Secara sederhana tanggung jawab guru adalah
mengarahkan dan membimbing para murid agar semakin meningkat pengetahuannya,
semakin mahir keterampilannya dan semakin terbina dan berkembang potensinya.
Dalam hubungan ini ada sebagian ahli yang mengatakan bahwa guru yang baik
adalah guru yang mampu melaksanakan inspiring teaching, yaitu
guru yang melalui kegiatan mengajarnya mampu mengilhami murid-muridnya. Melalui
kegiatan mengajar yang dilakukannya seorang guru mampu mendorong para siswa
agar mampu mengemukakan gagasan-gagasan besar dari murid-muridnya.[11]
Persoalan guru
dalam dunia pendidikan senantiasa mendapat perhatian besar dari pemerintah
maupun masyarakat. Pemerintah memandang mereka sebagai media yang sangat
penting, artinya bagi pembinaan dan pengembangan bangsa. Mereka adalah
pengemban tugas-tugas sosial kultural yang berfungsi mempersiapkan generasi
muda sesuai dengan cita-cita bangsa. Sementara masyarakat memandang pekerjaan
guru merupakan pekerjaan istimewa yang berbeda dengan pekerjaan-pekerjaan lain.[12]
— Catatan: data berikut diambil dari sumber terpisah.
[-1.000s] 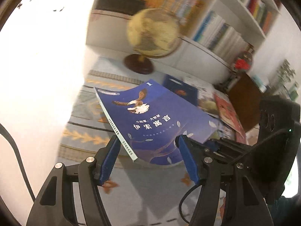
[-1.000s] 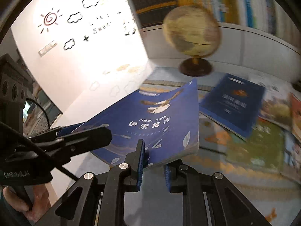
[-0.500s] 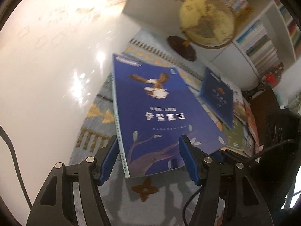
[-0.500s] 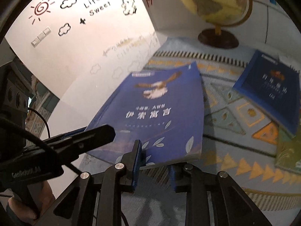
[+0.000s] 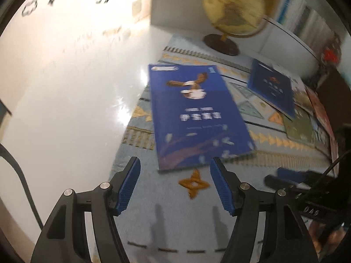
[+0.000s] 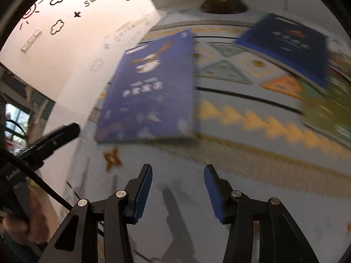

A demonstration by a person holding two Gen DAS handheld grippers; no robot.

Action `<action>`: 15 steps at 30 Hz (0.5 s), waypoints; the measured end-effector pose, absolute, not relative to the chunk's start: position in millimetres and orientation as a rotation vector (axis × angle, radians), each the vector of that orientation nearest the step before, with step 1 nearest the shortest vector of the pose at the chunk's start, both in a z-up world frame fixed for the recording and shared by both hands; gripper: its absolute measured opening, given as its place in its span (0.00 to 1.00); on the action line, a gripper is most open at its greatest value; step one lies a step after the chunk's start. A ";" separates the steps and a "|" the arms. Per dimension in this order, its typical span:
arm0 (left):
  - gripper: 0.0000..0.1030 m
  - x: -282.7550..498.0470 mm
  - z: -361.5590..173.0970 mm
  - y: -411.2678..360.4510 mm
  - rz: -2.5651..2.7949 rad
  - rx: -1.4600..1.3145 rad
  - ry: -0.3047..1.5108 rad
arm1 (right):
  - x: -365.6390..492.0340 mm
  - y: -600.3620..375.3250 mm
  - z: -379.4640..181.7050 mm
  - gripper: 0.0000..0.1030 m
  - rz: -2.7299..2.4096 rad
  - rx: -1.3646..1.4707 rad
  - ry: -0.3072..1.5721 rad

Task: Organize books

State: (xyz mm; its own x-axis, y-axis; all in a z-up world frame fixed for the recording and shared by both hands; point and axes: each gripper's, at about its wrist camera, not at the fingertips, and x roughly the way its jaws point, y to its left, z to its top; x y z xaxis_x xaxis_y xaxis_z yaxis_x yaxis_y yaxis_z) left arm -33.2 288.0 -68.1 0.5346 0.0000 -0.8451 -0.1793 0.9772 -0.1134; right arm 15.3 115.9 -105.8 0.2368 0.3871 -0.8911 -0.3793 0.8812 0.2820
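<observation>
A blue book with a bird on its cover (image 5: 197, 118) (image 6: 151, 89) lies flat on the patterned rug, free of both grippers. My left gripper (image 5: 174, 183) hangs just short of the book's near edge, its jaws opening with nothing between them. My right gripper (image 6: 178, 190) is also back from the book over bare rug, jaws opening and empty. A darker blue book (image 5: 272, 87) (image 6: 285, 46) lies further right on the rug. Both views are motion-blurred.
A yellow globe on a dark round base (image 5: 232, 15) (image 6: 223, 4) stands at the rug's far edge before white bookshelves (image 5: 307, 24). More books (image 5: 307, 122) lie overlapped at the right. Glossy white floor (image 5: 65, 109) spreads to the left. A hand (image 6: 26, 225) holds the left gripper.
The blue book, held up by my right gripper a second ago, now lies flat on the rug. The right jaws have let go and spread. Both grippers drew back from the book.
</observation>
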 end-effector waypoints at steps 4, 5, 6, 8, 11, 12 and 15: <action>0.66 -43.6 -49.9 259.3 0.074 -0.186 0.957 | -3.5 77.3 -74.6 0.48 0.404 -0.058 1.098; 0.66 -46.0 -44.1 250.2 0.061 -0.179 0.942 | -6.4 69.0 -65.8 0.48 0.377 -0.071 1.070; 0.66 -49.1 -37.4 239.4 0.051 -0.163 0.923 | -12.7 58.0 -52.4 0.49 0.341 -0.085 1.027; 0.67 -51.6 -26.3 220.2 0.032 -0.134 0.898 | -24.4 43.2 -29.6 0.52 0.276 -0.103 0.952; 0.73 -53.3 -8.6 190.8 -0.021 -0.092 0.859 | -39.8 21.2 0.4 0.66 0.189 -0.110 0.853; 0.73 -53.2 -3.8 182.1 -0.038 -0.083 0.848 | -46.3 12.9 10.1 0.74 0.162 -0.103 0.821; 0.87 -51.8 14.9 154.2 -0.076 -0.046 0.810 | -66.1 -13.0 33.9 0.78 0.063 -0.077 0.738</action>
State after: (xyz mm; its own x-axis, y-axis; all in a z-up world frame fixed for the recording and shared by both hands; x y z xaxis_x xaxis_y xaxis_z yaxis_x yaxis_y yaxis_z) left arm -51.8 154.2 14.9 0.6873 -0.0852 -0.7214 0.0501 0.9963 -0.0700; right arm -66.1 -13.0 33.9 0.7383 0.0303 -0.6738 -0.0845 0.9953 -0.0479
Dalam pandangan masyarakat, pekerjaan guru bukan semata-mata sebagai mata pencaharian
belaka yang sejajar dengan pekerjaan tukang kayu atau pedagang atau yang lain.
Pekerjaan guru menyangkut pendidikan anak, pembangunan negara dan masa depan
bangsa.
Masyarakat
memberikan harapan besar pada guru guna melahirkan generasi masa depan yang
lebih baik. Mereka diharapkan menjadi suri tauladan bagi anak didiknya dan
mampu membimbing mereka menuju pola hidup yang menjunjung tinggi moral dan
etika. Guru telah diposisikan sebagai faktor terpenting dalam proses belajar
mengajar. Kualitas dan kompetensi guru dianggap memiliki pengaruh terbesar
terhadap kualitas pendidikan. Oleh sebab itu, sudah sewajarnya apabila guru
dituntut untuk bertindak secara profesional dalam melaksanakan proses belajar
mengajar guna meningkatkan kualitas pendidikan yang mereka lakukan. Tuntutan
seperti ini sejalan dengan perkembangan masyarakat modern yang menghendaki
bermacam-macam spesialisasi yang sangat diperlukan dalam masyarakat yang
semakin lama semakin kompleks. Tuntutan kerja secara profesional juga
dimaksudkan agar guru berbuat dan bekerja sesuai dengan profesi yang
disandangnya.
Berbicara tentang kerja yang profesional mengharuskan
kita untuk mengetahui terlebih dahulu pengertian profesi sebagai bentuk dasar
kata profesional tersebut. Menurut Volmer dan Mills, bahwa pada dasarnya
profesi adalah sebagai suatu spesialisasi dari jabatan intelektual yang
diperoleh melalui studi dan training, bertujuan mensuplay keterampilan melalui
pelayanan dan bimbingan pada orang lain untuk mendapatkan bayaran (fee) atau gaji
(salary) . Dalam prespektif sosiologi, bahwa profesi itu
sesungguhnya suatu jenis model atau tipe pekerjaan ideal, karena dalam
realitasnya bukanlah hal yang mudah untuk mewujudkannya.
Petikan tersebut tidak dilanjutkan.